Computed tomography of the chest (a) and abdomen (b) of July 17, 2020. c, d Images show follow-up computed tomography performed on September 14, 2020

Patient was last seen on September 14, 2020. Her HIV viral load was 400 copies/ml (2.6 log), and CD4 count was 593 cells/mm3. Follow-up abdominal CT showed persistence of hepatosplenomegaly and abdominal lymph node enlargement, while chest CT revealed an increase in the number of lymph nodes affected compared to the previous examination from July (Fig. 2). Anemia persisted and an increase in inflammatory markers was detected, suggesting active disease. Her medical team is doing their best in an attempt to readmit the patient to receive IV antifungal therapy.

Discussion

Here we present the first Brazilian report of disseminated histoplasmosis associated with COVID-19 in an HIV-infected patient. Despite the co-infections with aggressive pathogens, our patient did not develop severe lung deterioration, nor was intensive care and mechanical ventilation necessary. The favorable outcome of COVID-19 in this patient might be related to her low CD4 cell count, which might have prevented the occurrence of a cytokine storm, as described in patients with severe COVID-19, as well as in those initiating antiretroviral therapy with immune reconstitution syndrome [5].

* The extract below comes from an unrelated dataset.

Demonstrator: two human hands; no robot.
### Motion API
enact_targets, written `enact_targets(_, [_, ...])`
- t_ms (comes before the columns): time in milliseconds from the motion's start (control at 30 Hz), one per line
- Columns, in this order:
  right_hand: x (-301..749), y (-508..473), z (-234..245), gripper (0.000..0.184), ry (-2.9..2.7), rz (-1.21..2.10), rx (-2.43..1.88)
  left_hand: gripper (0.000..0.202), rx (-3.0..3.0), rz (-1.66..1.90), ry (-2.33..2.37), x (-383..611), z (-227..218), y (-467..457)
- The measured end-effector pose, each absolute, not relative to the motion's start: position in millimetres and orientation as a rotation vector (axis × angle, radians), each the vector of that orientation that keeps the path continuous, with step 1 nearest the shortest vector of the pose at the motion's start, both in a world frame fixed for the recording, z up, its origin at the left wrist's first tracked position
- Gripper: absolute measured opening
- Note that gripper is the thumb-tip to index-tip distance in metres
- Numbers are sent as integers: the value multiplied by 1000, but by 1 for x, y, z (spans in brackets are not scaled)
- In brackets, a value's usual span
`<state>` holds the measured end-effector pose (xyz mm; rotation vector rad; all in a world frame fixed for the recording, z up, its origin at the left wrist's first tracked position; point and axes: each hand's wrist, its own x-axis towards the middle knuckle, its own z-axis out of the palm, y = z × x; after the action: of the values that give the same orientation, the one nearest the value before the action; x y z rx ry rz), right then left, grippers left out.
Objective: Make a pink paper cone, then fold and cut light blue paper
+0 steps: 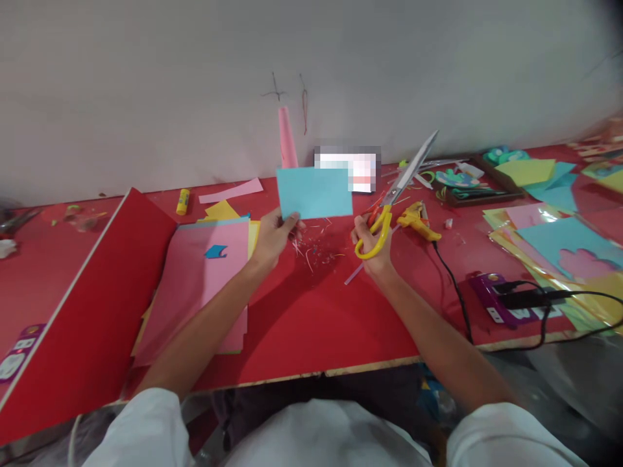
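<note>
My left hand (276,235) pinches the lower left corner of a light blue sheet of paper (315,192), held up over the table. My right hand (374,245) grips a pair of scissors (396,194) by its yellow handles, with the long blades pointing up and to the right. The blades look closed together and are apart from the paper. Thin paper scraps (316,250) lie on the red table between my hands. Beside my left forearm is a stack of coloured sheets (204,292), pink on top, bearing a small dark blue cut piece (215,251).
A yellow glue gun (418,222) lies right of my right hand, its cord running to a purple power strip (506,301). A red board (97,305) slants up at left. Near the wall are a glue stick (183,202), a pink paper cone (287,139) and a tray (491,194).
</note>
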<state>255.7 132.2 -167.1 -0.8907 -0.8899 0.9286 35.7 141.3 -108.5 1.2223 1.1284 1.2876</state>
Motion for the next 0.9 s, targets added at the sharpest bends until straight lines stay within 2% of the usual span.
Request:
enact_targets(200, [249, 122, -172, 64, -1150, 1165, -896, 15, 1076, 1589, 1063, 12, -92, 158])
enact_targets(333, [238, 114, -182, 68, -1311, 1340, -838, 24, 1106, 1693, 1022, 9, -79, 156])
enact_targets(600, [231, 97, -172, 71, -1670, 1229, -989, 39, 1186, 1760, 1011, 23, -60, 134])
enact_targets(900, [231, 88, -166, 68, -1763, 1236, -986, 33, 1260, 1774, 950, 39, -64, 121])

Disseminated histoplasmosis (DH) is one of the most common opportunistic diseases in HIV/AIDS patients and presents many diagnostic challenges. The symptoms are nonspecific and overlap with other opportunistic diseases, and there is a variation in the sensitivity of diagnostic methods (30–95%) [13, 14]. Our patient was investigated for DH with the use of the three diagnostic methods available locally, i.e., microscopy, culture, and agar gel immunodiffusion test. Despite being highly suggestive of histoplasmosis, findings at sputum microscopy were not considered definitive and the diagnosis was only made by H. capsulatum antigen testing, performed in other institution. Even though antigen testing has a high sensitivity in diagnosing DH (95%) [14], the method is at the moment available for research purposes only in Brazil. This led to a delay in the diagnosis of DH and consequently in the initiation of treatment, which can affect a patient’s outcome. Efforts to increase the availability of the test for urinary antigen detection in DH diagnosis are urgent, especially in regions with a high HIV prevalence [11, 15]. The patient in this report comes from Rio Grande, the municipality with the highest prevalence of HIV/AIDS among Brazilian cities with more than 100,000 inhabitants [16].

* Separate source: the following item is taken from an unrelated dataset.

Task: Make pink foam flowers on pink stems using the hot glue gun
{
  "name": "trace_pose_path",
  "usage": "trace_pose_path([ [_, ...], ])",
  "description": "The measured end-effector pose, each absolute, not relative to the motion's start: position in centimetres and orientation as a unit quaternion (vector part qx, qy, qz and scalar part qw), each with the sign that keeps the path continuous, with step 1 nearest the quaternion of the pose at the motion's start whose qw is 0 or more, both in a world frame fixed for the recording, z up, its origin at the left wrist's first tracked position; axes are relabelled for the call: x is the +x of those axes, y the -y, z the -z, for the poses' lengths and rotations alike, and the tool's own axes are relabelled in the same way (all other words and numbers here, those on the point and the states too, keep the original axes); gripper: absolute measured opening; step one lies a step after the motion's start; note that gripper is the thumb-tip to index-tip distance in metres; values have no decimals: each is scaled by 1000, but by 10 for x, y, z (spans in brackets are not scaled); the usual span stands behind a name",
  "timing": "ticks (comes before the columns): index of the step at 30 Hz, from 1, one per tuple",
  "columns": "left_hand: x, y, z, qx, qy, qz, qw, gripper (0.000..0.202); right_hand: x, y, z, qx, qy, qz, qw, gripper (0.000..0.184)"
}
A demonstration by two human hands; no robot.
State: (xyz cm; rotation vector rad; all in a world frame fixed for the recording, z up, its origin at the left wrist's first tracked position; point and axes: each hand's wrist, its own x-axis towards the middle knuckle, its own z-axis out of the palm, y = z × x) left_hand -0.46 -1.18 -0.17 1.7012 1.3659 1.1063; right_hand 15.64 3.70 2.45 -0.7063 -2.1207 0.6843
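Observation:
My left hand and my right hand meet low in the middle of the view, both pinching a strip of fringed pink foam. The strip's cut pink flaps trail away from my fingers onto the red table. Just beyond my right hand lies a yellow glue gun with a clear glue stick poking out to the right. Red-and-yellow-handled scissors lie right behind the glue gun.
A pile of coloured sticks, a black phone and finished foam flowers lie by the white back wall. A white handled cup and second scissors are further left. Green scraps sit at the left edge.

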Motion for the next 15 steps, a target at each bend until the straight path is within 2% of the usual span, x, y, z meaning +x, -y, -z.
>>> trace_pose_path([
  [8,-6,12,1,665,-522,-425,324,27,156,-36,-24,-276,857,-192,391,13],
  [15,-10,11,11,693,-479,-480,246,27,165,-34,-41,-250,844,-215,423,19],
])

Co-infections in COVID-19 and especially in the SARS-CoV-2/HIV patients should be widely investigated since correct treatment would contribute to a favorable outcome [4, 5]. Moreover, fungal infections play an important role as opportunistic infections in HIV or COVID-19 patients, and possible co-infections in both populations should be considered, and appropriate screening tests performed [2, 3, 9].